Um dos fundadores do MBL (Movimento Brasil Livre), Renan disse que não cabe ao Supremo discutir os “grandes temas nacionais”, e sim ao Congresso.

Embora tenha dito não ter “nada a ver” com a família do ex-presidente Jair Bolsonaro (PL), o pré-candidato também criticou a forma com que o Supremo delimitou as penas para os condenados por tentativa de golpe de Estado — dentre eles, os envolvidos no 8 de Janeiro e autoridades que participaram de uma trama golpista, como o próprio ex-chefe do Executivo.

“Aquelas pessoas cometeram crimes, o [Jair] Bolsonaro também cometeu crime. A questão é a forma como as pessoas foram julgadas […] Tem que haver uma punição, mas a punição tem que ser dosada”, destacou.

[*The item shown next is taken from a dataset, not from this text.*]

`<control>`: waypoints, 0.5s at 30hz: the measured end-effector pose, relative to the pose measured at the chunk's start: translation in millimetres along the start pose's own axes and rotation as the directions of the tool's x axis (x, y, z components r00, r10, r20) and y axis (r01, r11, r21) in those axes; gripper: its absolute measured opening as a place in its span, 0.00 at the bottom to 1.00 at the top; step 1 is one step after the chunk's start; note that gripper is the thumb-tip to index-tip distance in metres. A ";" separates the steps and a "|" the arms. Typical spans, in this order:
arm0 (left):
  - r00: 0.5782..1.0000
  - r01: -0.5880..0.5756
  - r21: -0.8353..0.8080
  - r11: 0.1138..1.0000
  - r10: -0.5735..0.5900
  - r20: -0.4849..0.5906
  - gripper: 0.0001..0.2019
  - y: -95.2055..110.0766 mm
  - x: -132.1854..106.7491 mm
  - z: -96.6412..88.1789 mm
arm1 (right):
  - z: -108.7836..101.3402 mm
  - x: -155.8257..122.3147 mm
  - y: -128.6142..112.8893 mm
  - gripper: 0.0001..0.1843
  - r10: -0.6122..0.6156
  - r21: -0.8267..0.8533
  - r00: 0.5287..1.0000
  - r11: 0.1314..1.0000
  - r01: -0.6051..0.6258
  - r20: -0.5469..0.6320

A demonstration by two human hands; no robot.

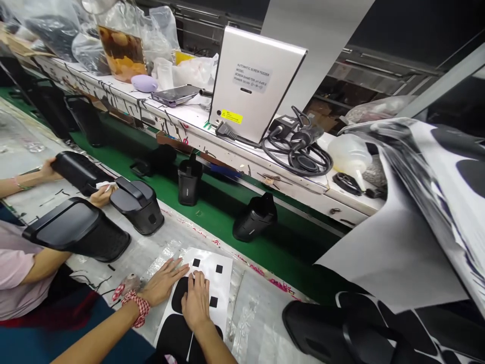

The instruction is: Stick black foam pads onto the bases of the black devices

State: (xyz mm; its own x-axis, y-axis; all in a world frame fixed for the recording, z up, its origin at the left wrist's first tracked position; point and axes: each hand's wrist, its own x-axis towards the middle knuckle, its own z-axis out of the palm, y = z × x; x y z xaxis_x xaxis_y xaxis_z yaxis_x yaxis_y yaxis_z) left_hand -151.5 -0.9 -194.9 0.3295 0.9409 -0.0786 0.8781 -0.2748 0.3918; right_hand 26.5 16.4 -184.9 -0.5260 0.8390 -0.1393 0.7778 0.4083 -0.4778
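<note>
One head-worn camera looks forward and down, close over the workbench (257, 323) edge.

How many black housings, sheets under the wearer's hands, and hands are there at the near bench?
Black housings: 4
White sheet with black shapes: 1
Wearer's hands, left hand and right hand, flat on the sheet: 2
Co-worker's hands: 2
Total: 9
</note>
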 end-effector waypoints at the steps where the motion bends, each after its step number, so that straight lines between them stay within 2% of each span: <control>1: 1.000 -0.006 -0.004 1.000 0.006 -0.013 0.30 -0.1 -0.6 0.7 | 1.4 0.5 -1.1 0.30 -0.011 0.009 1.000 1.000 0.011 -0.016; 4: 0.999 -0.021 -0.010 1.000 0.021 -0.044 0.27 -4.7 -1.1 3.5 | 2.3 2.0 -4.2 0.26 -0.047 0.046 0.996 0.998 0.050 -0.079; 6: 0.998 -0.027 -0.013 1.000 0.026 -0.052 0.27 -12.4 -1.1 4.3 | 2.6 -6.8 -4.9 0.23 -0.113 0.075 0.987 0.990 0.123 -0.118; 9: 0.998 -0.040 -0.031 0.999 0.039 -0.055 0.33 -25.0 -3.3 4.6 | 4.3 -44.2 0.8 0.17 -0.210 0.112 0.962 0.966 0.232 -0.177; 11: 0.995 -0.047 -0.056 0.997 0.042 -0.088 0.33 -29.7 -6.0 7.5 | -1.1 -80.5 11.1 0.15 -0.184 0.128 0.955 0.968 0.217 -0.232; 13: 0.984 -0.030 -0.091 0.995 0.013 -0.180 0.26 -30.9 -7.0 14.3 | -22.0 -118.6 25.3 0.19 -0.100 0.153 0.936 0.975 0.159 -0.336; 14: 0.973 -0.020 -0.115 0.993 -0.007 -0.232 0.25 -30.4 -6.2 18.9 | -40.1 -136.6 32.6 0.23 -0.043 0.148 0.908 0.982 0.114 -0.416; 15: 0.960 -0.010 -0.141 0.990 -0.030 -0.278 0.23 -29.4 -4.7 23.5 | -63.0 -153.4 39.5 0.30 0.013 0.136 0.859 0.989 0.066 -0.512</control>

Diferentemente de outros pré-candidatos, como o senador Flávio Bolsonaro (PL-RJ) e o ex-governador Ronaldo Caiado (PSD), Renan disse ser contra a anistia para os condenados. Segundo ele, além de o ex-presidente Bolsonaro não ser uma “prioridade” para um eventual governo seu, a anistia “pura e simples” abriria a possibilidade de as pessoas “fazerem o que quiserem depois das eleições”.

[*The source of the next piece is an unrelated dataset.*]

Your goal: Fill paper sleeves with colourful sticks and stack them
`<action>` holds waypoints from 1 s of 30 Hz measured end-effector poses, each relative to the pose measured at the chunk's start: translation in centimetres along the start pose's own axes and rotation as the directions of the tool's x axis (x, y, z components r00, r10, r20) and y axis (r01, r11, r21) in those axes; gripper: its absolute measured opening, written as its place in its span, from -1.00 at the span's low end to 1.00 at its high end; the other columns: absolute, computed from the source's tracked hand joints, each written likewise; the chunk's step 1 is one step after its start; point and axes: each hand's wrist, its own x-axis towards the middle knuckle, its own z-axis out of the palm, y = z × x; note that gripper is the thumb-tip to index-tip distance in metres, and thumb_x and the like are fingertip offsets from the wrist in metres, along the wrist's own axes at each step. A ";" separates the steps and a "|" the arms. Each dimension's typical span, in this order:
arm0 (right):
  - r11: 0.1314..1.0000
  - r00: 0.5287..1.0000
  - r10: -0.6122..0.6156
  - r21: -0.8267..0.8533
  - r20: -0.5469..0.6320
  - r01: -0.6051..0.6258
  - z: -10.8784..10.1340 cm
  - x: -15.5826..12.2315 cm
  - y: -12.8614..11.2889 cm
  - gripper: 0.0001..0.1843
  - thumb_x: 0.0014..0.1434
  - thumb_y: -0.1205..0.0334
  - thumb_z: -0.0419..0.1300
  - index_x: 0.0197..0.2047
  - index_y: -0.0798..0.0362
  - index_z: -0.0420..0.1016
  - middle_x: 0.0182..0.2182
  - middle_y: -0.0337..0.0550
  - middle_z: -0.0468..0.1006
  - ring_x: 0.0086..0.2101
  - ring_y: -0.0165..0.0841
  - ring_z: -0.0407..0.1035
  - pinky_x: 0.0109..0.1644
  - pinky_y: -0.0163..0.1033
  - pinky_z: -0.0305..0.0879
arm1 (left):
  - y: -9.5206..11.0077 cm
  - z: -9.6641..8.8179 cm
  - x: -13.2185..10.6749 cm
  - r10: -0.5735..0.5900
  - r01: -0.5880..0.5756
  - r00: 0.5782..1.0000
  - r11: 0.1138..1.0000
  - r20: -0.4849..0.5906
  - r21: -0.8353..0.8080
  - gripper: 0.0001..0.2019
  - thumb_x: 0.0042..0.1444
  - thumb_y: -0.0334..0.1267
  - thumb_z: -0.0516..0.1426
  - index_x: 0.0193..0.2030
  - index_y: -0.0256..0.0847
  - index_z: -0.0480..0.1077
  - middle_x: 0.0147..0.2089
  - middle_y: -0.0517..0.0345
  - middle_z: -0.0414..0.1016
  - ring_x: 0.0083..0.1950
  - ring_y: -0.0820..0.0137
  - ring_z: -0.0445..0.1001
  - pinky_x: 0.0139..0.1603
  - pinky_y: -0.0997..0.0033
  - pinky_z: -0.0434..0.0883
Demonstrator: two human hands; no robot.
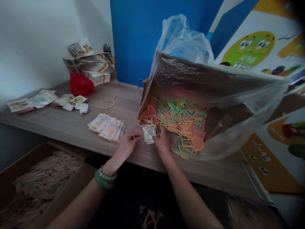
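Observation:
My right hand is closed at the right edge of a small white printed packet, thumb on its front, at the table's front edge. My left hand is apart from the packet, its fingertips pinched together; what they hold, if anything, is too small to make out. Left of it lies a fanned stack of printed packets. Behind my right hand, many thin coloured sticks, pink, green, yellow and orange, fill an open carton lined with a clear plastic bag. Some sticks have spilled onto the table.
A red plastic bag and stacked printed cartons stand at the back left. More packet bundles lie far left, with loose sticks nearer. Below the table, a box holds many pale packets. A blue panel stands behind.

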 end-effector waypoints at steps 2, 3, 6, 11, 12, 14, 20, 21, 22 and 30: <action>1.000 1.000 0.004 0.026 -0.020 -0.004 -0.5 0.1 0.3 -0.57 0.03 0.40 0.13 0.02 0.06 0.46 -0.37 -0.19 0.56 -0.34 -0.26 0.44 -0.25 -0.25 0.22 | -0.2 1.2 -0.1 -0.035 0.037 0.999 0.997 0.032 -0.073 -0.91 -0.02 -0.30 0.20 -0.39 -0.20 0.56 -0.48 0.17 0.49 -0.36 0.32 0.43 -0.31 0.37 0.32; 1.000 1.000 -0.005 0.021 -0.025 0.005 -0.9 0.1 0.4 -0.68 0.05 0.40 0.13 -0.11 0.05 0.49 -0.39 -0.20 0.55 -0.35 -0.28 0.42 -0.25 -0.26 0.20 | -0.3 1.6 0.0 -0.041 0.043 0.999 0.996 0.033 -0.083 -0.91 -0.04 -0.29 0.20 -0.41 -0.20 0.56 -0.50 0.18 0.48 -0.38 0.33 0.41 -0.33 0.39 0.30; 0.999 0.999 -0.033 -0.013 -0.025 0.033 -1.9 0.3 0.4 -0.87 0.13 0.36 0.10 -0.39 0.01 0.45 -0.47 -0.21 0.48 -0.39 -0.31 0.35 -0.28 -0.27 0.13 | -0.3 2.1 0.3 -0.057 0.059 0.998 0.995 0.034 -0.086 -0.89 -0.07 -0.25 0.21 -0.42 -0.19 0.55 -0.50 0.18 0.48 -0.39 0.34 0.39 -0.37 0.41 0.27; 0.995 0.988 -0.086 0.039 -0.126 0.092 -3.0 -1.0 -0.3 -0.76 0.19 0.33 0.05 -0.51 -0.01 0.36 -0.45 -0.18 0.45 -0.34 -0.31 0.31 -0.24 -0.27 0.15 | 0.9 2.3 0.1 -0.059 0.061 0.998 0.987 0.018 -0.146 -0.74 -0.10 -0.14 0.29 -0.26 -0.21 0.58 -0.35 0.13 0.58 -0.30 0.32 0.45 -0.29 0.38 0.34; 0.984 0.983 -0.142 0.090 -0.116 0.153 -3.0 -1.6 -0.5 -0.76 0.17 0.34 0.06 -0.52 -0.01 0.35 -0.43 -0.19 0.46 -0.32 -0.32 0.31 -0.23 -0.28 0.16 | 1.2 2.4 0.0 -0.056 0.058 0.998 0.981 0.019 -0.183 -0.69 -0.12 -0.13 0.33 -0.22 -0.21 0.58 -0.28 0.12 0.60 -0.26 0.32 0.47 -0.25 0.37 0.36; 0.946 0.971 -0.241 0.224 0.000 0.234 -3.1 -2.9 -0.5 -0.77 0.16 0.34 0.08 -0.52 -0.01 0.37 -0.47 -0.26 0.43 -0.35 -0.35 0.31 -0.26 -0.32 0.17 | 1.8 2.8 -0.2 -0.091 0.110 0.993 0.952 0.078 -0.287 -0.67 -0.18 -0.17 0.38 -0.22 -0.19 0.58 -0.23 0.13 0.62 -0.21 0.30 0.50 -0.18 0.34 0.40; 0.957 0.956 -0.276 0.122 0.100 0.263 -7.7 -5.3 3.7 -0.79 0.23 0.34 0.09 -0.26 -0.05 0.56 -0.33 -0.26 0.57 -0.23 -0.32 0.40 -0.07 -0.25 0.29 | 2.1 4.1 -1.2 -0.168 0.261 0.943 0.908 0.287 -0.328 -0.84 -0.13 -0.20 0.35 -0.36 -0.15 0.58 -0.33 0.13 0.63 -0.24 0.23 0.54 -0.11 0.19 0.47; 0.963 0.962 -0.267 -0.014 0.065 0.268 -9.3 -5.2 4.7 -0.76 0.24 0.37 0.08 -0.20 -0.04 0.57 -0.26 -0.20 0.59 -0.16 -0.28 0.41 0.01 -0.20 0.29 | 2.1 4.5 -1.7 -0.112 0.197 0.948 0.941 0.298 -0.275 -0.86 -0.10 -0.19 0.33 -0.37 -0.14 0.58 -0.30 0.10 0.63 -0.21 0.22 0.55 -0.08 0.17 0.47; 0.950 0.965 -0.258 -0.170 0.047 0.262 -11.0 -5.0 5.6 -0.71 0.24 0.41 0.06 -0.14 -0.02 0.57 -0.18 -0.13 0.60 -0.09 -0.23 0.40 0.08 -0.14 0.27 | 2.3 5.0 -2.1 -0.033 0.105 0.947 0.972 0.320 -0.209 -0.89 -0.06 -0.19 0.31 -0.38 -0.13 0.58 -0.25 0.07 0.64 -0.17 0.20 0.56 -0.03 0.15 0.47; 0.544 0.974 -0.070 -0.810 0.214 0.217 -16.7 -2.2 7.9 -0.62 0.28 0.56 0.00 0.07 0.25 0.50 0.02 0.26 0.51 0.05 -0.03 0.33 0.06 -0.06 0.26 | 3.0 11.9 -4.0 0.335 -0.567 0.648 0.812 0.684 0.140 -0.85 0.07 -0.51 0.15 -0.42 -0.23 0.49 0.38 -0.22 0.37 0.43 -0.02 0.27 0.47 -0.19 0.10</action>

O Congresso Nacional derrubou, no último mês, os vetos do presidente Luiz Inácio Lula da Silva (PT) no que diz respeito à Lei da Dosimetria. O dispositivo reduz as penas dos condenados por tentativa de golpe.

Contudo, o ministro Alexandre de Moraes — relator dos processos envolvendo as condenações da trama golpista — determinou que o plenário da Suprema Corte ainda deve deliberar sobre as ações que questionam a nova lei para que ela possa ser aplicada.